In der 27. Minute im Hamburger Volksparkstadion verstand Lukas Kwasniok die Welt nicht mehr. Der Cheftrainer des 1. FC Köln musste mitansehen, wie sein Linksverteidiger Kristoffer Lund von dessen Gegenspieler William Mikelbrencis am Strafraum zu Fall gebracht wurde. Schiedsrichter Tobias Welz gab Eckball. Ein Foulspiel sah er nicht.
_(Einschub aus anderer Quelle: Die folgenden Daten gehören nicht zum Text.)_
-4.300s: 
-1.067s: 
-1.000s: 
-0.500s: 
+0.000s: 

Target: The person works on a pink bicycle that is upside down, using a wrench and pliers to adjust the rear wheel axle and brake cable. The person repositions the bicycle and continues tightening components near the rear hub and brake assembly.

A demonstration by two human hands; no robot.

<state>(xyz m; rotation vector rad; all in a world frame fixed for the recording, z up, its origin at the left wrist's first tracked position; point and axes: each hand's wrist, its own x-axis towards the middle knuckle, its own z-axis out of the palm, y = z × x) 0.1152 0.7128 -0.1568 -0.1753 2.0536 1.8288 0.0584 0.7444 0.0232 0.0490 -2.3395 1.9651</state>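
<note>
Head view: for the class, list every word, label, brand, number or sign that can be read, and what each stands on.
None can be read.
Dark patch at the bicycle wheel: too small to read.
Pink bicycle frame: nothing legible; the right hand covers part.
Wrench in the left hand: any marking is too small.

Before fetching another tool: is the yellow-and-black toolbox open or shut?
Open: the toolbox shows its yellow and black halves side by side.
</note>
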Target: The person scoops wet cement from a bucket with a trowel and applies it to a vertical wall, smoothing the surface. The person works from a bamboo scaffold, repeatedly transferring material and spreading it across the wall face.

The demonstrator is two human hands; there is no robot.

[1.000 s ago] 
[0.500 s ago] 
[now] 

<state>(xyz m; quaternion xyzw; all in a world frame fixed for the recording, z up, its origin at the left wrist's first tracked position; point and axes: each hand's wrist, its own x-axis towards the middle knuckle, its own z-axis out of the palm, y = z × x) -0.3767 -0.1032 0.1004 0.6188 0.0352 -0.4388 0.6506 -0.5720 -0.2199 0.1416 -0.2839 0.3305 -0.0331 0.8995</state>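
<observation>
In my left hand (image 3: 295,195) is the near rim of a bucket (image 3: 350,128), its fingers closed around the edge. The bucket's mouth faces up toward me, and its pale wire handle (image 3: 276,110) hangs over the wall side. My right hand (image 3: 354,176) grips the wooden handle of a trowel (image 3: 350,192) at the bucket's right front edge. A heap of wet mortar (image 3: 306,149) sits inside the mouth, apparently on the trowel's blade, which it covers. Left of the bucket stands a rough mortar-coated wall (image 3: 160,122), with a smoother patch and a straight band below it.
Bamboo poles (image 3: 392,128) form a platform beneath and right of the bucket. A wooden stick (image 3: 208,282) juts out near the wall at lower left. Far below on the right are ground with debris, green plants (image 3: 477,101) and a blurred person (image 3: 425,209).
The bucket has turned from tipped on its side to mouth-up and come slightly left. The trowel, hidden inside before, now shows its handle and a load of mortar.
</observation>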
Das Problem: Der Außenbahnspieler des HSV traf den Kölner mit offener Sohle auf der Achillesferse. Doch weder Welz bewertete die Situation, noch Videoassistent Benjamin Brand sah sich dazu veranlasst, den Referee an die Bildschirme zu beordern. Zur Erinnerung: Vor einer Woche hatte Jahmai Simpson-Pusey für einen ähnlichen Treffer gegen Maximilian Beier die Rote Karte gesehen. Mikelbrencis hingegen sah nicht einmal Gelb.
Kwasniok und Kessler mit deutlichen Worten
„Das geht mir alles auf den Sack. So einfach ist es“, schimpfte Kwasniok später auf der Pressekonferenz. „Ich will weder vergangene Woche bei Jahmai, dass es eine Rote Karte ist, noch diese Woche bei William. Ich verstehe einfach nur nicht, dass es unterschiedlich bewertet wird. Ich kann und will nicht mehr nachvollziehen, warum es heute keine Rote Karte ist.“
Das sah auch FC-Sportchef Thomas Kessler so. „Ich bin keiner, der Rote Karten fordert, aber er tritt ihm voll auf die Achillessehne“, sagte der Geschäftsführer bei Sky. „Es gab in dieser Saison schon Situationen, da hat der Schiedsrichter sich solche Situationen angesehen.“ Selbst Sky-Experte Lothar Matthäus pflichtete den FC-Verantwortlichen bei: „In der letzten Woche waren wir in Köln, und da hat es dafür eine Rote Karte gegeben.“
Keine Überzahl für den 1. FC Köln
Eine Rote Karte für Mikelbrencis hätte dem FC beim Stand von 0:0 die Chance gegeben, beim HSV mehr als eine Stunde lang in Überzahl zu spielen und einen im Abstiegskampf womöglich wichtigen Sieg einzufahren. So kam es anders. Fabio Vieira erzielte per Traumtor die zwischenzeitliche Führung für den HSV (39.), die Said El Mala kurz vor der Pause per Kopf ausgleichen konnte (44.).